Problem to work on
When the line containing "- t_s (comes" is reached, include it and end there; set down verbatim every line before it, starting at the top of the records.

•••••

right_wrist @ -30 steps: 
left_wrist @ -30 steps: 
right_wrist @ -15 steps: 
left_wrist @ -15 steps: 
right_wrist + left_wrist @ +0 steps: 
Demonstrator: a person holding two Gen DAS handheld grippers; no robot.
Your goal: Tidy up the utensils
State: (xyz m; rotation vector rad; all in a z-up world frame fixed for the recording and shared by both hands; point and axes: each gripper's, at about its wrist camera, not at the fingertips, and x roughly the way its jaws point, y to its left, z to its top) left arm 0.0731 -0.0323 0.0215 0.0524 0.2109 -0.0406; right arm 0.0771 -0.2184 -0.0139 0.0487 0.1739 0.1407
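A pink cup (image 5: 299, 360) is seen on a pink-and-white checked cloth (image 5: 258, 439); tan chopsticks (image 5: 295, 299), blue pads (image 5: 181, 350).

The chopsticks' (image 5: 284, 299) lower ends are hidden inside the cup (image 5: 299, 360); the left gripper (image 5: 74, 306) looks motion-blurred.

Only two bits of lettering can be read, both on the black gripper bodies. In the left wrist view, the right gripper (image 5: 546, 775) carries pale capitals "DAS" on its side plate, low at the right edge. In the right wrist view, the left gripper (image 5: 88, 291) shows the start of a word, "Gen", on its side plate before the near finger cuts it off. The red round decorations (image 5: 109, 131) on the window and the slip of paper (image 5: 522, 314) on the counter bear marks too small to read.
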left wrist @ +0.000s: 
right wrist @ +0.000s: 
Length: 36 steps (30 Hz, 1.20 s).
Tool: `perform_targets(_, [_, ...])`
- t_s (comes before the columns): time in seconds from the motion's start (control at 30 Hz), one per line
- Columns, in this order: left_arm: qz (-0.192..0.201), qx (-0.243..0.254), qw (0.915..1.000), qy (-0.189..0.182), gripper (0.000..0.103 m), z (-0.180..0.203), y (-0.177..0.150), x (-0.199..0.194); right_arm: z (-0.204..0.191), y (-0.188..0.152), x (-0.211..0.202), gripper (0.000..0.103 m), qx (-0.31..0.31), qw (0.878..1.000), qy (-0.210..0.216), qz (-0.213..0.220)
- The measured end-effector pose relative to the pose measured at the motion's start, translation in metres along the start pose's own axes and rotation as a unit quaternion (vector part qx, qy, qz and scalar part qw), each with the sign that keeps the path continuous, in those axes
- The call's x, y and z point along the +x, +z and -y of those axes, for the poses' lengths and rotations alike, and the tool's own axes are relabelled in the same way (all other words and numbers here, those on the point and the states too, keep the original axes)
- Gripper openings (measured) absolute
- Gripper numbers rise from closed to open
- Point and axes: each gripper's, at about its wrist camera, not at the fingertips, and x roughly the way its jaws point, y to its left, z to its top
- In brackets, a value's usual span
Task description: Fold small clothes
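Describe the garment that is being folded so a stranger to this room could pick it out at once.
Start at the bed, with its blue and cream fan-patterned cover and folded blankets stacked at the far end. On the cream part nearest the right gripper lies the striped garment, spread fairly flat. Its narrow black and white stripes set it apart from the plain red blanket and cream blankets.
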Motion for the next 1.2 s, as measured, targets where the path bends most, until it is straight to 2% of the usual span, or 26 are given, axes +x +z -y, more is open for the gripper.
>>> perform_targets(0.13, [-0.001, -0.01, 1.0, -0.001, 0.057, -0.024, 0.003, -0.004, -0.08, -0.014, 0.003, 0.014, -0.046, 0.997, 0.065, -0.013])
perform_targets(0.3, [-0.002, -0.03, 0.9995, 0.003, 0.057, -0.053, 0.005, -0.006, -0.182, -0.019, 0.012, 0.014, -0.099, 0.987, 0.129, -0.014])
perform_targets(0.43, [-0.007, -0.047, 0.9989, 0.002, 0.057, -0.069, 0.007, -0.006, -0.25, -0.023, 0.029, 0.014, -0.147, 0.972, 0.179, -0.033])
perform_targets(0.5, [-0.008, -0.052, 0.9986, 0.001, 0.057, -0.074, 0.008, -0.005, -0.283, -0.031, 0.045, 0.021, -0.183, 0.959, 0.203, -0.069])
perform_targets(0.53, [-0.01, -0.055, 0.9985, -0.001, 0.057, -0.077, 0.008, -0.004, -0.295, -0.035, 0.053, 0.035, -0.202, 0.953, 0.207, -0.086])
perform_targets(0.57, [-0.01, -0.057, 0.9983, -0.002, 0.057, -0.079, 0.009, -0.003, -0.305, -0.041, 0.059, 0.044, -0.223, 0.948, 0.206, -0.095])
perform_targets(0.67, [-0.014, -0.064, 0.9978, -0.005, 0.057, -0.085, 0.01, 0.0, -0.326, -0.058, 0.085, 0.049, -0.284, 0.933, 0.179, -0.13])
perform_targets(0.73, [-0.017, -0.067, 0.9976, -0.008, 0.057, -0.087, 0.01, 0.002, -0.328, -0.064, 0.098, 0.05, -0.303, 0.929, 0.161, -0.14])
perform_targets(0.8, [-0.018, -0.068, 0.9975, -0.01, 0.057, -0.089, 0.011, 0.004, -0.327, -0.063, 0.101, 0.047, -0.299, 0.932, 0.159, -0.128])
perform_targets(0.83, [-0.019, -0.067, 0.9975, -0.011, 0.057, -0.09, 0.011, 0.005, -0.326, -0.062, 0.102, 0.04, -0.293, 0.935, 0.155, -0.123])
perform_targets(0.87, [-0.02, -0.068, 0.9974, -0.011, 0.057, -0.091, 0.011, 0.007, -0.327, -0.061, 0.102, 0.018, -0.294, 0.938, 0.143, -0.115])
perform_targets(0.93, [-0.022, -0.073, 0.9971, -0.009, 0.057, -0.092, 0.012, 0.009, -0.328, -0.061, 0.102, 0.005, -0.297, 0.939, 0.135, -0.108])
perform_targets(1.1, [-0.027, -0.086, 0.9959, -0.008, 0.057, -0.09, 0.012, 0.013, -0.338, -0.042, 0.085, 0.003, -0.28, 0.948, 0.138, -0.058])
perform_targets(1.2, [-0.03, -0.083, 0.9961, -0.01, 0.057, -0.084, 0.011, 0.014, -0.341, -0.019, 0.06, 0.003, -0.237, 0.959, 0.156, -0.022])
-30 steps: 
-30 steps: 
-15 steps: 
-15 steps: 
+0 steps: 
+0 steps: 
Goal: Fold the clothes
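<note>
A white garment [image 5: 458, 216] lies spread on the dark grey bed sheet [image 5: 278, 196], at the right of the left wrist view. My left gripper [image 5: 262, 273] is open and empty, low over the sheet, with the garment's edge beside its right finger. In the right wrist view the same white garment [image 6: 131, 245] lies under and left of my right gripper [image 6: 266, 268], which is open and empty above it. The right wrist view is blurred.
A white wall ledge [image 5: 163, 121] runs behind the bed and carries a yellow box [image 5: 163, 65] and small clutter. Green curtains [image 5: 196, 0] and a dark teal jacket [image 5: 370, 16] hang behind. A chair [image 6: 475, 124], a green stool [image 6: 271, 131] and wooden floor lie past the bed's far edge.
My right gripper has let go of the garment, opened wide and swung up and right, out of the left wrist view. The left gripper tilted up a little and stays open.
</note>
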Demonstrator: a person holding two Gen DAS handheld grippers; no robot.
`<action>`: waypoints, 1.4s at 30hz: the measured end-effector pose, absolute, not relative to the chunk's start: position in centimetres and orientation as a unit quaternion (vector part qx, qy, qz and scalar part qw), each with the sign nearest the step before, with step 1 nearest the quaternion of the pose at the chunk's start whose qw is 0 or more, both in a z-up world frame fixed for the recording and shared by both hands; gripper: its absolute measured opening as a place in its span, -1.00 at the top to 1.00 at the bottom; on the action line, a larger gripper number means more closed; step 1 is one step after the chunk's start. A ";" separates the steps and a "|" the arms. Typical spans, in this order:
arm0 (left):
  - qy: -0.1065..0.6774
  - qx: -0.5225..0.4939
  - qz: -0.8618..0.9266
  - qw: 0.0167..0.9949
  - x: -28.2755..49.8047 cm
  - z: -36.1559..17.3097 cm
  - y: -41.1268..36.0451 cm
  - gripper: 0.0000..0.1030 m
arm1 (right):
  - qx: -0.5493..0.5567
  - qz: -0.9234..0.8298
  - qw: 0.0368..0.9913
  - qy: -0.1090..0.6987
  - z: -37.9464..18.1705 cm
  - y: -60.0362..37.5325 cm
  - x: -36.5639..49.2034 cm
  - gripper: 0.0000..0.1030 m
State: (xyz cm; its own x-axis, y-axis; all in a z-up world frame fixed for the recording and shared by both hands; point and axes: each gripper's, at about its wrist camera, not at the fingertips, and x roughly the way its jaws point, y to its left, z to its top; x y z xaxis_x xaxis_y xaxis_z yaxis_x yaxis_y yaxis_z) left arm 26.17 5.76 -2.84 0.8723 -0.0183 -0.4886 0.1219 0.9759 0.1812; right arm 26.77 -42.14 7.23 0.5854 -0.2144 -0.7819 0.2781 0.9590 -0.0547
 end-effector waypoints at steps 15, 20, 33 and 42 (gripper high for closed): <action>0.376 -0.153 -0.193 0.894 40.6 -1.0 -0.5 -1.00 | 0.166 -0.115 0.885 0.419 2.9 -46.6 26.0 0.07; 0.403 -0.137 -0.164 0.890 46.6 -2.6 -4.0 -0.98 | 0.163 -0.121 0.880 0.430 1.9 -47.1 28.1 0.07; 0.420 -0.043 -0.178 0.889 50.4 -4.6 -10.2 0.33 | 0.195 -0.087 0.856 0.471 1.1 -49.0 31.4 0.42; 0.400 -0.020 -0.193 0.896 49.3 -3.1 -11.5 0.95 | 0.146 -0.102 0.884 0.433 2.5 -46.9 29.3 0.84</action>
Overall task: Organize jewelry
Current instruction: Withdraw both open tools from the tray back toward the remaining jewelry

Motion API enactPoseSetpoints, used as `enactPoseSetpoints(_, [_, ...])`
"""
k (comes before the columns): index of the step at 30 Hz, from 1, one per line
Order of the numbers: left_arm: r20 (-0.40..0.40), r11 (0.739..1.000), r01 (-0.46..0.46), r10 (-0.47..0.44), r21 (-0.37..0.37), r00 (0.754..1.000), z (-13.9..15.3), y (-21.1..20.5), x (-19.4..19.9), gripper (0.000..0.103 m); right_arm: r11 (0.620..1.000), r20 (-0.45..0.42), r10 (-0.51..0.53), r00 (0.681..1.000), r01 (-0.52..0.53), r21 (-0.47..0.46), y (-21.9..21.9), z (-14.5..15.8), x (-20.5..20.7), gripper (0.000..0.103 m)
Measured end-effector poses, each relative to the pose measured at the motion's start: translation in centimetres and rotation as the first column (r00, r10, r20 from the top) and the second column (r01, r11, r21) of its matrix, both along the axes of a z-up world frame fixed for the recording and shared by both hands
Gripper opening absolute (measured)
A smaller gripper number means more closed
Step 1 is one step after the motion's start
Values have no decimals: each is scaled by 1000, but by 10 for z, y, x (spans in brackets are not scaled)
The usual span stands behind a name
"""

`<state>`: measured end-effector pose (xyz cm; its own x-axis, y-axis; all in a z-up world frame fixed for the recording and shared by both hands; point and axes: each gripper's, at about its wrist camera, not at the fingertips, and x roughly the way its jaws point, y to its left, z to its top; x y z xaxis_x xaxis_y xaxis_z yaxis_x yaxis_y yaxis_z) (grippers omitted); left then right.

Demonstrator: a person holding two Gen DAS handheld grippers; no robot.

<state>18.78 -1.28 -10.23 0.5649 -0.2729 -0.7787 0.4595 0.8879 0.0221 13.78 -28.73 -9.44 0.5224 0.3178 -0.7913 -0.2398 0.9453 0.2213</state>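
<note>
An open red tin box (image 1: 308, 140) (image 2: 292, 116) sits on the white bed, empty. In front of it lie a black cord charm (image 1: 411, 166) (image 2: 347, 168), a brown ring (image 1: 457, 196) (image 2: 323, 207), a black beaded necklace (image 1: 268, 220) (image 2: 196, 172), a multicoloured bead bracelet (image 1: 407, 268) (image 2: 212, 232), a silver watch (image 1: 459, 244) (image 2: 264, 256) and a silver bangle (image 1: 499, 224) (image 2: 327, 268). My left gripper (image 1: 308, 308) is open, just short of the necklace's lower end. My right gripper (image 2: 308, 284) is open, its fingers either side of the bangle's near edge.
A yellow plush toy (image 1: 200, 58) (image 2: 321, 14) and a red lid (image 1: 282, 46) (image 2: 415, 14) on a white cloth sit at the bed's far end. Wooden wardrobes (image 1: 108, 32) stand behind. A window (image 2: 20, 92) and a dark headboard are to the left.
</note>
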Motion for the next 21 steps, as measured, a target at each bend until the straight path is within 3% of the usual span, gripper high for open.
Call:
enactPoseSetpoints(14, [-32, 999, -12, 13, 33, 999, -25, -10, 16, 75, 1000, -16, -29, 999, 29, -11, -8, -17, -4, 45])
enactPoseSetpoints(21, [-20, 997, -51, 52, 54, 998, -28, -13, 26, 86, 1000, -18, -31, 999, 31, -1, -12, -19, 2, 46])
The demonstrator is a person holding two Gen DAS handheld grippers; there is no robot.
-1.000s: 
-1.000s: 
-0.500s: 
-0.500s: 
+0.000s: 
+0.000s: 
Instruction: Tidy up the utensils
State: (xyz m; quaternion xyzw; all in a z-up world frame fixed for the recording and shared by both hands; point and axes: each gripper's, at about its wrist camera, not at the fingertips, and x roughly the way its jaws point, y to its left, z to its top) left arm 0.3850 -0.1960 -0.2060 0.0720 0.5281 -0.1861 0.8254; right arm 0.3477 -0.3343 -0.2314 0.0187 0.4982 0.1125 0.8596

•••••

Answer to this task
right_wrist @ -30 steps: 
left_wrist @ -30 steps: 
right_wrist @ -15 steps: 
left_wrist @ -15 steps: 
right_wrist + left_wrist @ +0 steps: 
Demonstrator: a person holding two Gen DAS handheld grippers; no robot.
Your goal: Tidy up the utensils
State: (xyz m; rotation vector rad; all in a z-up world frame fixed for the recording and shared by both hands; point and axes: each gripper's, at about its wrist camera, not at the fingertips, and x roughly the way its jaws point, y to its left, z to its top) left arm 0.0731 -0.0323 0.0215 0.0524 0.2109 -0.0406; right arm 0.0771 -0.2184 -0.0139 0.0487 0.1739 0.1407
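A pink cup (image 5: 299, 360) is seen on a pink-and-white checked cloth (image 5: 258, 439); tan chopsticks (image 5: 295, 299), blue pads (image 5: 181, 350).

The chopsticks' (image 5: 284, 299) lower ends are hidden inside the cup (image 5: 299, 360); the left gripper (image 5: 74, 306) looks motion-blurred.

Only two bits of lettering can be read, both on the black gripper bodies. In the left wrist view, the right gripper (image 5: 546, 775) carries pale capitals "DAS" on its side plate, low at the right edge. In the right wrist view, the left gripper (image 5: 88, 291) shows the start of a word, "Gen", on its side plate before the near finger cuts it off. The red round decorations (image 5: 109, 131) on the window and the slip of paper (image 5: 522, 314) on the counter bear marks too small to read.
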left wrist @ +0.000s: 
right wrist @ +0.000s: 
Length: 36 steps (30 Hz, 1.20 s).
Tool: `perform_targets(_, [_, ...])`
- t_s (comes before the columns): time in seconds from the motion's start (control at 30 Hz), one per line

Nothing remains to be added to the response.